Design an Enterprise RAG Chatbot | ML Interview Roadmap

Pin down the contract

Enterprise RAG is not "chatbot over docs." Clarify:

Scope: which document corpora (HR policies, engineering wikis, customer contracts, sales decks)? Each has different freshness, sensitivity, and ownership.
Access control: which user can see which document? Access is part of the product, not an implementation detail. Permission leakage is the headline failure.
Acceptable error mode: is "I don't know" preferred over a guess? In enterprise, almost always yes.
Cost & latency budget: per-query cost ceiling, p95 latency, max prompt token size.

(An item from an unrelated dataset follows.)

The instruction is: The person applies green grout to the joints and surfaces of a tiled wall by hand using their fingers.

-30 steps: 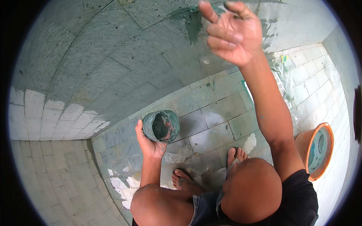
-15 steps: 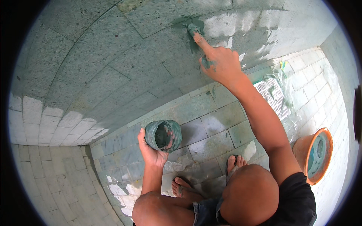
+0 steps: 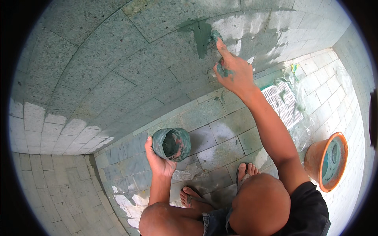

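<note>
My left hand [image 3: 157, 159] grips a round, cut-off container [image 3: 168, 142] coated inside and out with green paste, with a small dark and pinkish residue inside. My right hand [image 3: 233, 74] reaches up to the tiled wall [image 3: 98, 55], its index finger stretched out with green paste on the tip, touching just right of a dark green smear [image 3: 201, 39]. Its other fingers are bent, with more paste on the knuckles and nothing visible held in them.
An orange bucket [image 3: 315, 161] holding greenish liquid sits at right on the tiled floor [image 3: 220, 129]. A white grate [image 3: 281, 102] and clear plastic scraps [image 3: 305, 126] lie near the wall. My sandalled feet and bent knees occupy the bottom; side walls stand left and right.
My right hand turned from palm up with spread fingers to back up, finger on the wall, then slid rightward and slightly down along it. The container in my left hand sits slightly lower in view.
</note>
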A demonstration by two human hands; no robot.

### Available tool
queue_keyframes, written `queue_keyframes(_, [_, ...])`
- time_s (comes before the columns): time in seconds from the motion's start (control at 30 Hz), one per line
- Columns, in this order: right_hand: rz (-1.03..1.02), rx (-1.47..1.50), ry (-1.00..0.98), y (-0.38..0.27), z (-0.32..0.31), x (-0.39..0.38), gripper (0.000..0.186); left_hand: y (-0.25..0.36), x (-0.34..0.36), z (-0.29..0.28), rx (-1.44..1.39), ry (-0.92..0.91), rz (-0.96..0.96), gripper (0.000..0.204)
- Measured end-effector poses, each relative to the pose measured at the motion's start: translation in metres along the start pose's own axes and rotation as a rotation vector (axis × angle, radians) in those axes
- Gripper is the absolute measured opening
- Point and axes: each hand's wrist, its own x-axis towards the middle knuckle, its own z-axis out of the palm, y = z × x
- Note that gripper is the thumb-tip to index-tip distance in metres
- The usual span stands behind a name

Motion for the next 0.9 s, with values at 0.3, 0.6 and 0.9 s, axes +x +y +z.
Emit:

State explicitly: the assistant must answer only from retrieved documents the user has permission to read, and must cite every claim back to a source.

High-level architecture

A defensible pipeline has six layers:

Document ingestion — connectors per source system, content extraction (PDF, DOCX, Slack, Confluence), normalization, chunking.
Indexing — embedding generation, sparse (BM25) and dense (ANN) indexes, metadata tags (owner, sensitivity, recency), per-document ACL snapshot.
Retrieval — hybrid search (dense + sparse), filter by user's ACL at query time, return top-K candidates with metadata.
Reranking — a cross-encoder or LLM-based reranker compresses K candidates into the top 5-10 most relevant.
Generation — prompt with system instructions ("answer only from the context below; cite each claim"), retrieved chunks, user query.
Logging & evaluation — store query, retrieved chunks, generated answer, citations, user feedback for offline eval and prompt iteration.

The architect signal is naming where access control is enforced — at retrieval time, not after generation. Filtering after generation leaks information into the LLM's context.

Chunking and embedding choices

Chunk size matters more than people admit:

Too small (200 tokens) → context fragments, misses cross-paragraph reasoning.
Too large (2000 tokens) → noisy retrieval, expensive prompts, dilutes the relevant section.
Sweet spot for most corpora: 500-800 tokens with a 10-15% overlap, plus a parent-document reference for "expand context if needed."

Consider hierarchical chunking — child chunks for retrieval recall, parent sections for generation. And split on semantic boundaries (headings, sections), not just character counts.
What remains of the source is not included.